А потом я встретил Рэндала Кунэ.
Нас представили друг другу на трансгуманистической конференции в Сан-Франциско. Он не выступал на ней, а только слушал. Он был спокойным и замкнутым человеком лет сорока, говорил четко и кратко – как человек, не являющийся носителем английского языка. Мы пообщались мельком, и, должен признаться, в тот момент я был совершенно не уверен, что беседую именно с Рэндалом. Когда мы расставались, он протянул мне визитку, и только вечером, когда я вернулся к себе отель, я достал ее из кошелька и хорошенько рассмотрел. На визитной карточке был изображен ноутбук со стилизованным изображением головного мозга на экране. Меня привлекла таинственная подпись внизу: «Carboncopies. Точные углеродные копии: реальные пути извлечения субстрата независимого разума. Рэндал А. Кунэ, основатель».

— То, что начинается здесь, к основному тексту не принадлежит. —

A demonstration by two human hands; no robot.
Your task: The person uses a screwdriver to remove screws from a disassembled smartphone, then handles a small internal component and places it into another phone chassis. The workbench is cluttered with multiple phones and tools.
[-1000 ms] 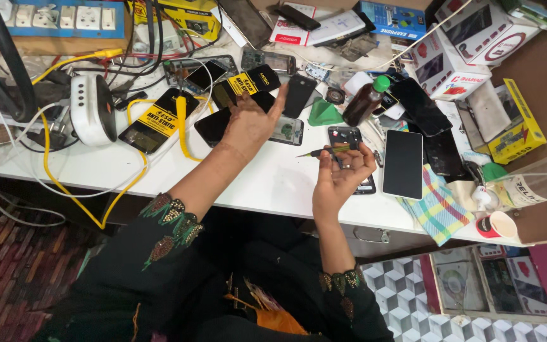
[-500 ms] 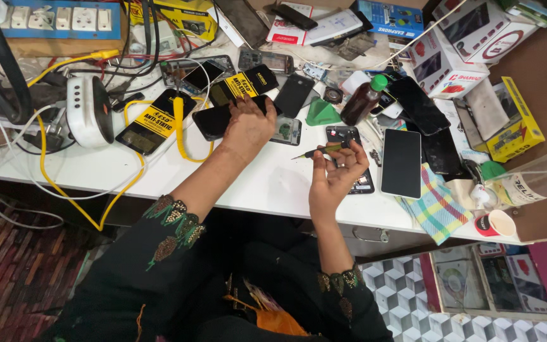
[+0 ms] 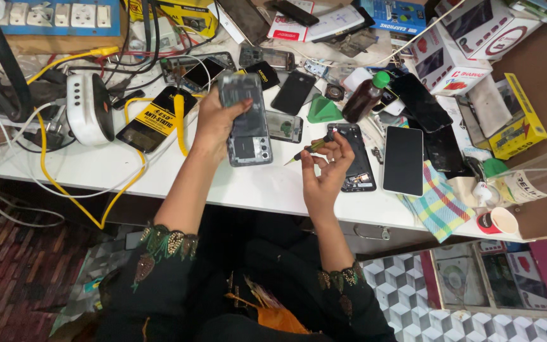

Я взял ноутбук и зашел на сайт компании Carboncopies, которая, как я узнал, была «некоммерческой организацией, ставящей своей целью продвижение обратного инжиниринга нервной и мозговой ткани, полной мозговой эмуляции и разработки нейронных протезов, воспроизводящих функции сознания и создающих то, что мы называем субстратом независимого разума». Этот последний термин был главной задачей Carboncopies – «выполнять функции разума конкретного человека и его накопленного опыта без биологического мозга». И это был процесс, «аналогичный тому, который может быть запущен благодаря компиляции независимого кода на множестве различных вычислительных платформ».
Не осознавая того, я встретил человека, активно работающего над идеей загрузки мозга в машину, о которой говорили Андерс, Макс и Наташа и о которой в своей работе повествовал Рэймонд Курцвейл. С этим человеком мне просто необходимо было познакомиться.
Рэндал Кунэ – приветливый и красноречивый человек: разговор с ним был необычайно интересным, несмотря на сложную и тонкую сферу вычислительной нейробиологии, в которой он работал. Я забывал о практически невообразимых целях его работы и о глубокой метафизической странности его рассказа. Он говорил о смежных темах – например, о его теплых отношениях с бывшей женой или о культурных различиях между европейским и американским научными сообществами, – и с медленным сверхъестественным страхом я понимал: достижение его цели станет самым значительным событием, начиная с эволюции вида homo sapiens. Перспективы, конечно, пока казались довольно туманными, но не стоит забывать, что в истории науки было много удивительных и маловероятных побед.
Одним весенним вечером Рэндал выехал с арендованного ранчо Норт-Бэя, где он жил и работал в окружении кроликов, в Сан-Франциско, чтобы отобедать со мной в небольшом аргентинском ресторане на Коламбус-Авеню. Так получилось, что лучшее блюдо в меню было из крольчатины, и Рэндал так и не решился отведать его, думая о кроликах, с которыми жил, – вместо этого он заказал курицу. Он был одет во все черное – черная рубашка, черные брюки, черные туфли – кроме ярко-зеленого жакета в стиле Неру с узорами в виде листьев и с мандариновым воротничком, который придавал его образу щепотку мистицизма.
В его голосе можно было расслышать слабый голландский акцент. Рэндал родился в Гронингене, а большую часть детства провел в Харлеме на западе Нидерландов. Он следовал за своим отцом, физиком-ядерщиком, который часто переезжал от одного экспериментального ядерного объекта к другому: например, два года они жили в канадском Виннипеге.
В свои сорок три Рэндал выглядел как юноша. Он жил в Калифорнии только последние пять лет, но после кочевой жизни считал ее домом. Многое из того, что он говорил, относилось к культуре технического прогрессивизма, который, хоть и был сконцентрирован в Силиконовой долине, распространился и охватил всю область залива Сан-Франциско. Прошло уже достаточно времени с того момента, как он представил свою работу, но реакция сообщества была такой, словно он неудачно пошутил или просто ушел от разговора.
Но Рэндал не шутил. Последние тридцать лет он посвятил стремлению извлечь сознание человека из материй (плоти, крови, нервной ткани), в которых оно находилось. Он не просто заинтересовался этой темой в процессе нейробиологических исследований – это была одержимость, которая захватила его с тринадцати лет.
Если бы «Проект загрузки сознания» наконец свершился, то он привел бы к настоящему бессмертию в цифровом виде. Но это не то, к чему стремился Рэндал, – во всяком случае это не было его основной целью. Он рассказал, что заинтересовался загрузкой сознания, обеспокоившись тем, сколько всего хотелось бы сделать, и ощущая, как мало времени нам отведено.